So I’m flipping through the cable channels and I come across “A Midsummer Night’s Dream.” And I stop because there’s a scene with a female fairy and she’s wearing nothing over the top but a leaf stuck over each nipple (and, OK, she’s painted green). And then I notice there’s something familiar about her face. And I look more closely, and I realize she looks kinda like M, James Bond’s boss in the last several Bond movies. And I check the database and it IS M, i.e., Judi Dench (the production dates from 1969). And I think, “Nice rack, M!” And that’s SO wrong, on SO many levels.
You ever have a moment like that?
(BTW, that production had some seriouis babeosity going for it. I’s female leads were played by Diana Rigg and Helen Mirren, when they were both hotties, and Dench was a hottie, too, as Titania. Too bad all that hotness is wasted on Shakespeare. If they could just have taken a break and done, y’know, BIKINI Shakespeare.)

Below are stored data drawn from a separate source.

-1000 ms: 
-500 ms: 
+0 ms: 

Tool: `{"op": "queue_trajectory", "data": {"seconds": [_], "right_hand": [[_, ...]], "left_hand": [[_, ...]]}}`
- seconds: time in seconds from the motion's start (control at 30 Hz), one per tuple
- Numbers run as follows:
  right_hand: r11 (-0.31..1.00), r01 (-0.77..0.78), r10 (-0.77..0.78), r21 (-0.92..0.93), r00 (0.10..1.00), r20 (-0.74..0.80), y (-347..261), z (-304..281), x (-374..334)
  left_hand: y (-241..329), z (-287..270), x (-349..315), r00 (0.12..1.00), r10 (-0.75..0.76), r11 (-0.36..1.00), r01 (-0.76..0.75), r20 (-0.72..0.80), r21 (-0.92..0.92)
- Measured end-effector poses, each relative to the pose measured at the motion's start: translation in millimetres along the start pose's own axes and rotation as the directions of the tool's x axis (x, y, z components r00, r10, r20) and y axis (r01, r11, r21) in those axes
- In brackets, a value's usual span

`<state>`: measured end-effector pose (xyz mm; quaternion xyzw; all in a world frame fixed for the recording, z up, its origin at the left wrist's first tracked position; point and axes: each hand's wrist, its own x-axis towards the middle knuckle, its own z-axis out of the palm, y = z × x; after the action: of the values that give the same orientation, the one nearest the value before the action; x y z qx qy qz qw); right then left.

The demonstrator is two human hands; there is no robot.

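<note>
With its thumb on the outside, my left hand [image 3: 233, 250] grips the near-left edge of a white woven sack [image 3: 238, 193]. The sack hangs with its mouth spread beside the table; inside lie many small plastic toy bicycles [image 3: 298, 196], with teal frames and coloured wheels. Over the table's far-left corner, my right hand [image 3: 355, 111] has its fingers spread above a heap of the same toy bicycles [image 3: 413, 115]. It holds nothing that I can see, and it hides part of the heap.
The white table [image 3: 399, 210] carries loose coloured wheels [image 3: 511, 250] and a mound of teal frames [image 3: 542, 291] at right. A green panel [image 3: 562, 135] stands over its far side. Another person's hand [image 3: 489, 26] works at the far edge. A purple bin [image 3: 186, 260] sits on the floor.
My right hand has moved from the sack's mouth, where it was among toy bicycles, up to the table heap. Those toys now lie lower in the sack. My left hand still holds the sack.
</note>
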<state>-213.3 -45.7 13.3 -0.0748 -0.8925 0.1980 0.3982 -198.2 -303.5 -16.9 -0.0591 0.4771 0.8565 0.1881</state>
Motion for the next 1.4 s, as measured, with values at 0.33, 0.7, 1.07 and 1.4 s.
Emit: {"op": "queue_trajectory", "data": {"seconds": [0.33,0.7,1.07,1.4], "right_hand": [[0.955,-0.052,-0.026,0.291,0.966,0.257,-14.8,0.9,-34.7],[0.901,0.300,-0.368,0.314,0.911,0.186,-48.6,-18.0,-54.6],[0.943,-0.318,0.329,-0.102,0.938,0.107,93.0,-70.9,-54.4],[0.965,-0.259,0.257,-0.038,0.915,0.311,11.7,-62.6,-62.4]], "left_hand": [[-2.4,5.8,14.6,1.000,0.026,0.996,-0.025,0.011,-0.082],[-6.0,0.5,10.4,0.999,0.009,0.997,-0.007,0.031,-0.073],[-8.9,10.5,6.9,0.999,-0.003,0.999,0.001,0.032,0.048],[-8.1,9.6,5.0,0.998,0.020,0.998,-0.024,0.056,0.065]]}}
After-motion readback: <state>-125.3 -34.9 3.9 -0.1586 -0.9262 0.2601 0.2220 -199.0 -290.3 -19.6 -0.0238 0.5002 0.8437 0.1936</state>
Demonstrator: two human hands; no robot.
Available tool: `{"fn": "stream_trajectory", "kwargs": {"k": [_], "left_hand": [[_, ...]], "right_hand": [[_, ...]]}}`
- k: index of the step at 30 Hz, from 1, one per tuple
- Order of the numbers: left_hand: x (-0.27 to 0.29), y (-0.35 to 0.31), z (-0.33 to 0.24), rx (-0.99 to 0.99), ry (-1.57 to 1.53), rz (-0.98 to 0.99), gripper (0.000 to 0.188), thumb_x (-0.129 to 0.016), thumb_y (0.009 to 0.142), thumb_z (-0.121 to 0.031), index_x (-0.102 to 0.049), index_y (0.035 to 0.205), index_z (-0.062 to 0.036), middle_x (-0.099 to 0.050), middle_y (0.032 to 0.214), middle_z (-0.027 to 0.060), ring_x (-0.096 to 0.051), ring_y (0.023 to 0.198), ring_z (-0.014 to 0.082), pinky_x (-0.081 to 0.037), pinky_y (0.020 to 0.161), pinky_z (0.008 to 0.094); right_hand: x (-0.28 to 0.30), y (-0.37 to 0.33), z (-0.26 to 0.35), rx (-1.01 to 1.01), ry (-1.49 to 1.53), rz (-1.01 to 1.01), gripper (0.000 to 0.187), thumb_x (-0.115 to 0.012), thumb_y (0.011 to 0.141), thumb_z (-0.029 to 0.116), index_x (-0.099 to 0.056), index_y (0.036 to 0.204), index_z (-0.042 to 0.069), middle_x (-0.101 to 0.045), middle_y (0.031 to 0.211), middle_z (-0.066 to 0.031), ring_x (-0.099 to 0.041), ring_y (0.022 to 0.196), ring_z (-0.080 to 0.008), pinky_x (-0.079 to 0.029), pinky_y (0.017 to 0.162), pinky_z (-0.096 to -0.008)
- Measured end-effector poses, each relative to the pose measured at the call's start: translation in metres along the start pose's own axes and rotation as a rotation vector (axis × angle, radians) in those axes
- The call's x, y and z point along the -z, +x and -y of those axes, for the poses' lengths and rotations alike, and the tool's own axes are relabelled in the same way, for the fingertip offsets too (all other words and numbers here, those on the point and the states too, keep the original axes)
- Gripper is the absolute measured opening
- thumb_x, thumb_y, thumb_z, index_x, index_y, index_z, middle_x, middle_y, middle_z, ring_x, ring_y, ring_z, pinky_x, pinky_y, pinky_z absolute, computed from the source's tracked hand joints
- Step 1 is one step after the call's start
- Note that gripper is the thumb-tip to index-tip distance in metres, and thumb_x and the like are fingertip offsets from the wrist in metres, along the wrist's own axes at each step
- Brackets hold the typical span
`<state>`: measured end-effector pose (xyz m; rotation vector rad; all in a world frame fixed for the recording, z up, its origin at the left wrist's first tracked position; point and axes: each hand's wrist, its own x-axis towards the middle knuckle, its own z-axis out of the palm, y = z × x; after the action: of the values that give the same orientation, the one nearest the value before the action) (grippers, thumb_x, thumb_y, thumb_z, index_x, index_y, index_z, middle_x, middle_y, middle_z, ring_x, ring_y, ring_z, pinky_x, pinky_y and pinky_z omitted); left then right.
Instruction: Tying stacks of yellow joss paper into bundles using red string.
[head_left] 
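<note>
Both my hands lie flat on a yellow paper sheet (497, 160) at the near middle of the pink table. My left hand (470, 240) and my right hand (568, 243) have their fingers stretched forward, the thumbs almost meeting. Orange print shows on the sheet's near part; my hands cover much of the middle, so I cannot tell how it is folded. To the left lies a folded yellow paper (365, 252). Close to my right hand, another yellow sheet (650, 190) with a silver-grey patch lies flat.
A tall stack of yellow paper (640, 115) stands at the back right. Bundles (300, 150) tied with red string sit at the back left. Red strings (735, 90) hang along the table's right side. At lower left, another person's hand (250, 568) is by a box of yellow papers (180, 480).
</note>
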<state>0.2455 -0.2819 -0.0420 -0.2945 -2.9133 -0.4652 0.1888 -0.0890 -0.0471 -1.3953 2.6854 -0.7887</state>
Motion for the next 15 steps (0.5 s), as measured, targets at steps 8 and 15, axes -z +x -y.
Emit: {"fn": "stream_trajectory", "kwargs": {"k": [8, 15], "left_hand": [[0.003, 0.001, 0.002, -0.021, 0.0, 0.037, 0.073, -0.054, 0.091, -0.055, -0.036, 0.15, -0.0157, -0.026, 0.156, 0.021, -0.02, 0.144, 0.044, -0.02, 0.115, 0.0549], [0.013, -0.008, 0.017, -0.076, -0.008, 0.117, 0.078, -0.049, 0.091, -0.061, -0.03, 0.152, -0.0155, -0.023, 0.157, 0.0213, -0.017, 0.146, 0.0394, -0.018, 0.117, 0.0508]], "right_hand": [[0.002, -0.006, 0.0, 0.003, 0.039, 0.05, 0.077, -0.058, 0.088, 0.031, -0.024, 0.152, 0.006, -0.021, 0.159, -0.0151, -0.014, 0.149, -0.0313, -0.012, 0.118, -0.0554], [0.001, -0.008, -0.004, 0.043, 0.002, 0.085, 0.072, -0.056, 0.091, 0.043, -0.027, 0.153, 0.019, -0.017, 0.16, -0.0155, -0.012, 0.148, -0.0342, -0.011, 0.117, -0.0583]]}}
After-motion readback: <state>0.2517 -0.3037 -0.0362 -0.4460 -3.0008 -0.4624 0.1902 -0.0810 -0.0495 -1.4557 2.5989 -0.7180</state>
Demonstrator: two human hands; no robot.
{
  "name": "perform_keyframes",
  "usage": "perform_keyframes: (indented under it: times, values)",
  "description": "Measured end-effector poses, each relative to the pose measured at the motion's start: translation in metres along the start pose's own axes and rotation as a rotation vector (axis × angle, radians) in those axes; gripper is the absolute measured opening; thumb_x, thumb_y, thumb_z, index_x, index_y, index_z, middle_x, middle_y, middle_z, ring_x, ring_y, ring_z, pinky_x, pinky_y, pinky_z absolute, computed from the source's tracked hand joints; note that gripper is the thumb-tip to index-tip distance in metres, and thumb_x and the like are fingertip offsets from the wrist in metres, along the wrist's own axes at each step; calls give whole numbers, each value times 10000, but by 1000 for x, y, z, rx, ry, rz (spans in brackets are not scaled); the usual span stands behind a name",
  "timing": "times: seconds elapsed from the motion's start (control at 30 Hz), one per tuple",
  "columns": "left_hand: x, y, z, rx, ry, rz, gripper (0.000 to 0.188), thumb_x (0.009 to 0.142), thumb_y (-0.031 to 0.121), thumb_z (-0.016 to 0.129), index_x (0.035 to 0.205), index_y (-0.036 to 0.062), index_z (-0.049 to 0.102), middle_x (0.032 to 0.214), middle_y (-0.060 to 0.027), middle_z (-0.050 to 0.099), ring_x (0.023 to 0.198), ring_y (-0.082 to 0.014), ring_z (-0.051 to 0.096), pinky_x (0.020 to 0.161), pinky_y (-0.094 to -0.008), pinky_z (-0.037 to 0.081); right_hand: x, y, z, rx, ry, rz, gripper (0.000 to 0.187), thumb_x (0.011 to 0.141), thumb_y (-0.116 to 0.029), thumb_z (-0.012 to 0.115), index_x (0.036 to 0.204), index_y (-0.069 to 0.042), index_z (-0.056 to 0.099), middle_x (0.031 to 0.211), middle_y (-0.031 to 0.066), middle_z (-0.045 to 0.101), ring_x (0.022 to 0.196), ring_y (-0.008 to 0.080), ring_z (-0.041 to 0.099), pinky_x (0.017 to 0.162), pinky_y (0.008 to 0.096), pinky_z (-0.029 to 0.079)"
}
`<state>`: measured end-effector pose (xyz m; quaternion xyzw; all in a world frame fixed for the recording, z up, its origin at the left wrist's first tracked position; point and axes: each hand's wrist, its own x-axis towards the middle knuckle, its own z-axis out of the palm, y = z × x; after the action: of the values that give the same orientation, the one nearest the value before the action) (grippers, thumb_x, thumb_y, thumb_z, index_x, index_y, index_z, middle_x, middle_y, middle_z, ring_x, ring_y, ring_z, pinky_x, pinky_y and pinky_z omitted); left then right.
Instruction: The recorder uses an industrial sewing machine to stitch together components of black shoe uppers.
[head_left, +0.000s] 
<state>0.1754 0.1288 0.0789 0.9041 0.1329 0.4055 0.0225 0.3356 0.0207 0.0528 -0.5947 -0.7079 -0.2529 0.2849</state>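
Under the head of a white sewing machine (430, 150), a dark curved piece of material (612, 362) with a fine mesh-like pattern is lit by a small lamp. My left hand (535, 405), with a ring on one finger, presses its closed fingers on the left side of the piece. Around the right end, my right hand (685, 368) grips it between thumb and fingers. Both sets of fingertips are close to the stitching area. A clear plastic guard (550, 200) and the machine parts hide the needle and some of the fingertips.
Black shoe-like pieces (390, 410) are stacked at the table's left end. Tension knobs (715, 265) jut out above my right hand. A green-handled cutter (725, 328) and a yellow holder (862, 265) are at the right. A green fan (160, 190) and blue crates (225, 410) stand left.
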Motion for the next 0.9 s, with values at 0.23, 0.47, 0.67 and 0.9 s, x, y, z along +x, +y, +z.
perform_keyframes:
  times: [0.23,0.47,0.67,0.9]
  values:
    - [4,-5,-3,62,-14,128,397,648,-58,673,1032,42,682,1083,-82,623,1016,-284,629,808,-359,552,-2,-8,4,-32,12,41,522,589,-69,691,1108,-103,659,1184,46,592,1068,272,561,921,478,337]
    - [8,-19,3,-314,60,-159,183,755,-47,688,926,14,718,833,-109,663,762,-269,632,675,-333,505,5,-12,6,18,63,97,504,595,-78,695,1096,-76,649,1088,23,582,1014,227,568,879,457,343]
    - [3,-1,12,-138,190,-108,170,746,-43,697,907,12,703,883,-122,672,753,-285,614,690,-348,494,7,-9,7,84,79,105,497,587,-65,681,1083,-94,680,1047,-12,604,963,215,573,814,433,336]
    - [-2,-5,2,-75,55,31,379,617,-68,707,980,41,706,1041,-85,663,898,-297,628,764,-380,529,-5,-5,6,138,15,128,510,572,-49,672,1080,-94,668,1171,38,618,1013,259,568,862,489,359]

Don’t bikinis cover more than leaves?
Anyway, seeing The Manchurian Candidate and then seeing Murder She Wrote and then seeing The Court Jester, sure leads to mixed emotions on Angela Landsbury.
During the 50’s she starred in a slew of 50’s westerns as the petticoat wearing ingenue the cowboys rescue all the time. Whoa! Boing! Boing! Fweeeet Fweeeer!
As Lily Munster, she’s kinda sorta alluring, if you’re into that sort of thing. The niece was supposed to be the cheesecake, but I think Lily’s whirling dervish way of moving, plus those painted up bloodsucker lips, aroused more lust than Marylin.
Some time ago I saw a C-rated horror movie that takes place in a haunted art school. The headmistress was this fat dowdy matron with her hair tied in a bun, and Lily Munster’s voice! Whah? How can this pig in a dress be Yvonne DeCarlo? Say it ain’t so!
The first thing I remember seeing her in is “A Bedtime Story” with David Niven and Marlon Brando, and yes I think it’s funnier than the remake (Dirty Rotten Scoundrels) that is now apparently a musical.
Yes, she was be-yoo-tee-ful.
I was with you until here. Hotness belongs in Shakespeare.
I have that movie on VHS. Definate hot-osity. Of all the plays I’ve seen, Felicity Kendal in Twelfth Night is by far the hottest. Especially when she is dressed as a guy. Hmmmmmm… I wonder what that says about me? (In addition to “I have great taste in women,” I mean. )
Angela Lansbury has to be the all time champ in this category. I could hardly pick my jaw up off the floor when I saw her in The Court Jester. Just unbelievable. I guess it goes to show, you just don’t know about that old lady you just passed in the grocery store. Back in the day, she may have been quite the Betty.
Yes! Last night, we watched a few bits and pieces of the incredibly horrible movie Myra Breckinridge. One of the supposedly funny segments starred a 70-ish Mae West as a talent agent “interviewing”, har har, an assortment of leading men wannabes in her bedroom/office. First in line was a divinely gorgeous man who I suddenly realized was a young Tom Selleck. He must have been about 24 or so. Tom never did anything for me later on when he became more famous, but in 1970 when this film was made - ay caramba! And I’ll bet Mae was drooling, too.
Nor as strange as if it had been about Bernard Lee in drag, which was my first thought.
Bernard Lee played a British soldier in The Third Man, and wasn’t bad-looking. It was less than ten years later that he played James Bond’s eldery boss in Dr. No. Unless he was wearing really good makeup, he seems to have aged pretty quickly.
You too, huh? Mr. Aleq gets a major woody every time he hears her saying “Doctor Floyd? Doctor Floyd?” I’m no idiot, and I have a pretty good ability to mimic voices and that one is definitely in my repertoire…
Ever catch her in Age of Consent? hummina hummina hummina, and apparently it’s been rereleased with more nudity if IMDB can be believed! Hmmm, perusing the notes on IMDB I find that the story was originally by Norman Lindsey, the painter on whom the movie Sirens was based–an all time favorite of mine, with much nakedness of many many gorgeous womens. Okay, enough, I need a dab now! :eek:
The benchmark in Red-Hot British Shakespearean Totty still remains a nekkid Francesca Annis in Roman Polanski’s 1971 version of Macbeth. Still rates in the “I’d tap that” department.